Des CHSLD emploient des travailleurs au noir payés en-dessous du salaire normal

Dans le contexte de la pandémie de Covid-19, de nombreux CHSLD ont sous-traité les services d’entretien ménager à des entreprises qui emploient des migrants en les payant sous la table. C’est ce que révèle une enquête de La Presse.

Les établissements de santé publics, comme les CHSLD, font appel depuis plusieurs années à des entreprises privées pour assurer le service d’entretien ménager. Les normes sanitaires plus élevées afin de combattre la pandémie ont créé plus de besoins de ce côté. Certaines de ces compagnies sont donc allées chercher des migrants, dont des demandeurs d’asile, pour travailler au noir. Plusieurs de ces personnes n’ont pas nécessairement d’autorisation légale de travailler, donc elles ne peuvent contester leurs conditions.

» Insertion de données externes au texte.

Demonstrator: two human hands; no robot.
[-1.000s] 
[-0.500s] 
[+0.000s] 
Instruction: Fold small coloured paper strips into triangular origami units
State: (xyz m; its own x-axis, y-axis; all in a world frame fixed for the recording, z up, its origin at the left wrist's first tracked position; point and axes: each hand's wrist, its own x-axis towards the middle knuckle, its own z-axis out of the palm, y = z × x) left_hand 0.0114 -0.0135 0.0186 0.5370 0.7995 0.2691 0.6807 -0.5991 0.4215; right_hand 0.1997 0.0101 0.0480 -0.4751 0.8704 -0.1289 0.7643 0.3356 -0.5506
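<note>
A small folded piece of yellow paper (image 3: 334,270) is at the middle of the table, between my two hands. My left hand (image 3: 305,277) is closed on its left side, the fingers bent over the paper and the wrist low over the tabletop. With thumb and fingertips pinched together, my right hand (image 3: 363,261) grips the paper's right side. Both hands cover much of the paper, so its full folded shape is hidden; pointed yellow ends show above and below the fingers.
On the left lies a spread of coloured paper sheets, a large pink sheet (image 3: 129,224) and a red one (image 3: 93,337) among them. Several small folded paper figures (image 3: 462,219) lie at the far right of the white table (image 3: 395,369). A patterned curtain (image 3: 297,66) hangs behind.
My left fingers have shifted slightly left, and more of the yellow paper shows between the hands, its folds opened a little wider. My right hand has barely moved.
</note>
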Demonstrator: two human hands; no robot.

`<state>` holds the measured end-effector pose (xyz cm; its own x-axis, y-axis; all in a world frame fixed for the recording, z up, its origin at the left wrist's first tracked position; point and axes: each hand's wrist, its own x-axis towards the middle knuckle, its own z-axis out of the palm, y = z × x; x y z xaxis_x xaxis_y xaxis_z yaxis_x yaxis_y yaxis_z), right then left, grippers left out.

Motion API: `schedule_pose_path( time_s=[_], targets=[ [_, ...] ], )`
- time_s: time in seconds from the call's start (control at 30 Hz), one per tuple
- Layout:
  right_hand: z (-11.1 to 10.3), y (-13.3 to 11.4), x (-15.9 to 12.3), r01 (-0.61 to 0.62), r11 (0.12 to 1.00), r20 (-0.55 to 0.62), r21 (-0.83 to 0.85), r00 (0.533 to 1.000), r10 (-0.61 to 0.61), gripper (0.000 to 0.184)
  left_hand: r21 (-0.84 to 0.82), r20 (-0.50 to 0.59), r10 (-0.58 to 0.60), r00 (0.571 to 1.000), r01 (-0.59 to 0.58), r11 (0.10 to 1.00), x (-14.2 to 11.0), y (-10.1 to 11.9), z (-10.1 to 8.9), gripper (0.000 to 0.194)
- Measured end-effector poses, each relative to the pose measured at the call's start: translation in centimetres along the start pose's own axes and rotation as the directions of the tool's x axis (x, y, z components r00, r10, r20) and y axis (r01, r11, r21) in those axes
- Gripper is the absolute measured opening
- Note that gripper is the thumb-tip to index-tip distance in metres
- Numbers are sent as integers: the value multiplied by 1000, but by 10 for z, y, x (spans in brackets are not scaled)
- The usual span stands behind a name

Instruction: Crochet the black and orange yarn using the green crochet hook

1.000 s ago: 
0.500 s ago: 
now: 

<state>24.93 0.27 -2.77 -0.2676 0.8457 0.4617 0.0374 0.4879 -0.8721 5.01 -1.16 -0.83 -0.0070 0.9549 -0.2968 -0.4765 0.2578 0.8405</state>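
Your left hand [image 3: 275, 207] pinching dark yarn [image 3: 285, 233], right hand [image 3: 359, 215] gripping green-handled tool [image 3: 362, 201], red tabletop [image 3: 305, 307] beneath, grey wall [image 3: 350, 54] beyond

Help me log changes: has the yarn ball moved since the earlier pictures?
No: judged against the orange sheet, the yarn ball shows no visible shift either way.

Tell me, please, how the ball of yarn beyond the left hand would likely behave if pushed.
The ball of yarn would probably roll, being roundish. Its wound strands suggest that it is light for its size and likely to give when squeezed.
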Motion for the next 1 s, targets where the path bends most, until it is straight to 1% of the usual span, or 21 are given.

Le décret gouvernemental fixe les salaires entre 18,62 $ et 19,55 $ de l’heure pour ce genre de tâche. Mais, ces employés au noir sont payés 13$ de l’heure et en argent comptant. Ils n’ont pas le choix d’accepter ces conditions à cause de leur situation précaire. De leur côté, les employeurs peuvent faire des profits plus élevés avec les contrats de sous-traitance.

L’industrie de l’entretien ménager est un secteur où l’on retrouve beaucoup de travail au noir. Les personnes employées de cette manière sont souvent des personnes à qui on a refusé la demande d’asile mais qui n’ont pas été expulsées, selon l’avocat Stéphane Handfield. Au printemps dernier, plusieurs se sont mobilisées pour obtenir une régularisation de la résidence permanente puisqu’elles participent activement au combat contre la Covid-19.